Problem description - Your copy should contain exactly the lines from the start of the listing through the line that holds "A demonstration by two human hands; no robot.", and no pictures.

Recorded data -
________________________

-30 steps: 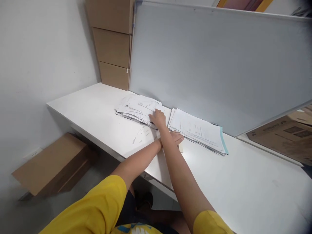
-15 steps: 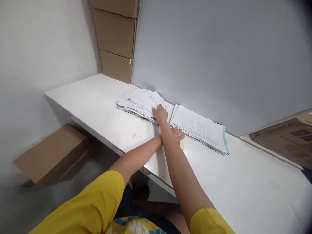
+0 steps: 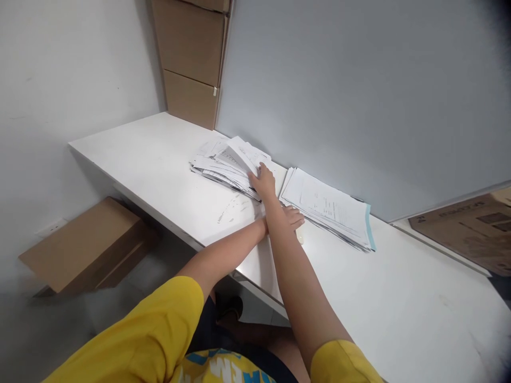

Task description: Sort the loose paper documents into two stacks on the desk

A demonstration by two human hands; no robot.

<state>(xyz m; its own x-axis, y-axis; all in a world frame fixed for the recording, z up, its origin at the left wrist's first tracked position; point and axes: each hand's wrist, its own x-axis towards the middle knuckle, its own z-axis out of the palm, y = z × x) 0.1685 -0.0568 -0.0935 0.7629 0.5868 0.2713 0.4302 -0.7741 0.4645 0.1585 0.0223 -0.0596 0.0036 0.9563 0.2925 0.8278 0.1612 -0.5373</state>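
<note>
My forearms cross, the right over the left. My right hand (image 3: 264,182) is at the near right edge of a fanned, untidy stack of papers (image 3: 215,169), pinching a sheet of paper (image 3: 240,154) whose edge is raised and curled. Beyond the crossing, my left hand (image 3: 294,217) rests on the table with its fingers stretched out, beside a second, neater paper stack (image 3: 325,205) with a light-blue strip at its right end. A small pale object (image 3: 300,238) shows partly by the left fingers; its kind is unclear.
The white table (image 3: 131,159) runs along a grey panel (image 3: 339,96). Stacked cardboard boxes (image 3: 191,53) stand at the back left corner. An open cardboard box (image 3: 83,244) is on the floor at left, and a printed carton (image 3: 471,229) is at right beyond the table edge.
The right hand has lifted a sheet on the left stack, so it now stands up and curls. The left hand stays in nearly the same place. The view has shifted slightly.
</note>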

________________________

Written response -
-30 steps: 
-15 steps: 
+0 steps: 

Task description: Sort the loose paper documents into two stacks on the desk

A demonstration by two human hands; no robot.

The exercise is done, with nothing left to add.